Aussie filmmaker Shannon Murphy is the latest director to
make their initial step into the cinematic realm through a coming-of-age story.
It’s also the latest of a thankfully-increasing number of female-focused
stories in this sub-genre. Not that either of those descriptors really end up
doing this work justice. One of the side effects of watching so many bloody
movies is that, naturally, you’ll come across a lot of story ideas and
techniques being repeated. Not out of deliberate mimicry (most of the time, at
least), but because there are only so many ways to tell these kinds of stories.

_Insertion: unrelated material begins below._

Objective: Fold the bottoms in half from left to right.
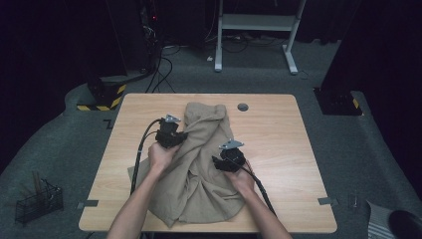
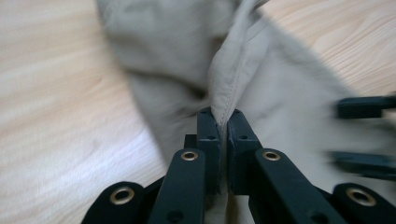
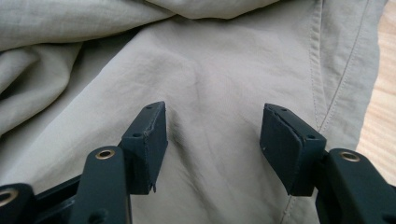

Enter this film, which leaves just about every other coming-of-age film
in the dust.
It is here where we reach the first piece of brilliance with
this production: The story clichés. Or, rather, the lack thereof. Whatever typical
progressions are expected from any of the character types here, from the father
with a wandering eye to the pill-popping mother to the precocious teenaged
daughter to the bad-boy love interest, Rita Kalnejais’ scripting seems to take
incredible zeal in swerving the other way every single time. And it all starts
with Milla, who is basically the protagonist of a sick-lit romance, in cancer
remission when the film’s narrative begins. Except the word ‘cancer’ isn’t used
once in its two-hour runtime. It makes for the least clinical approach
to teenaged illness I’ve seen in years, making for an astoundingly refreshing
reprieve from just how PSA fourth-wave YA adaptations can get; Five Feet Apart,
this ain’t.
That last point is partly to do with how the medical
information is treated (namely, there’s barely any of it here), but it’s also
because of how the romance shapes up on-film. Milla ends up in a relationship
with Toby Wallace’s Moses, a 23-year-old drug dealer… and Milla is still in
Year 10 of high school. Here’s where the next interesting point crops up: There
are absolutely no judgments made about said relationship. It treats teenaged
sexuality (which, hell, barely any of this even qualifies as; it is genuinely
closer to romantic love than anything else) in the same way that Aussie
classics like Puberty Blues did, using it as an example of our cultural
attitudes towards sex, rather than being sanctimonious about how they ‘should’
be.
Through that, it reaches a level of poignancy and appeal to
realism that… I honestly don’t think any of its contemporaries have even gandered
at yet. Hell, this is just that good that it retroactively makes films
like mid90s look artificial as fuck. It touches on a lot of dark ideas, most of
which within the Venn diagram overlap between coming-of-age and sick-lit, but
does so in a way that pulls precisely zero punches. The anger, the
helplessness, the frequent retreating to chemicals to deal with the world
(itself making for some interesting commentary on modern psychiatry); it
amplifies the creeping effect of Lady Bird in how it all unfolds so steadily,
you don’t even notice that you’re feeling bittersweet triumphant until you’re
in it up to your brow. It treats the process of coming-of-age like, well,
losing your baby teeth: Painful, a bit grotesque depending on how you look at
it, not guaranteed to happen at the same time for everyone, and while it can
feel like you’re losing part of yourself, that’s only because it’s making room
for something bigger.
The closest this gets to a more film-y approach to its
subject matter (outside of Andrew Commis’ breathtaking cinematography, that is;
all the moods are in this thing, I swear) is in its treatment of music.
Yep, this leaves even Dan The Automator in the dust, as the use of soundtrack
here goes even further than Booksmart. Starting out with a violin-heavy
rendition of The Stranglers’ Golden Brown (setting up the pharmaceutical edge
remarkably well in the process), music and even dancing is recurrently shown as
a means for the character to bond with each other; kind of like the favourite
rapper lists in Top Five. And with music this achingly beautiful, not to
mention the Sudan Archives needle drop (Stones Throw represent!), that ends up
adding to the heaviness that goes into a lot of the character interactions
here.
This has got to be one of the most refreshing things
I’ve seen all year. It’s a coming-of-age story that manages to show up just
about every other example I’ve covered on here, and it’s an arguable sick-lit
romance that shows a deftness of touch even the better examples couldn’t
muster. A film that is this ostensibly familiar, yet wholly unique to itself,
is a hell of a trick to pull off, especially in a feature debut for its
director, writer and (arguably) lead actor. But between Eliza Scanlen’s
incredible performance, Rita Kalnejais’ marvellous writing, and Shannon
Murphy’s unshakably confident turn in the director’s chair, they manage to pull
it off and make one hell of a feature in the process.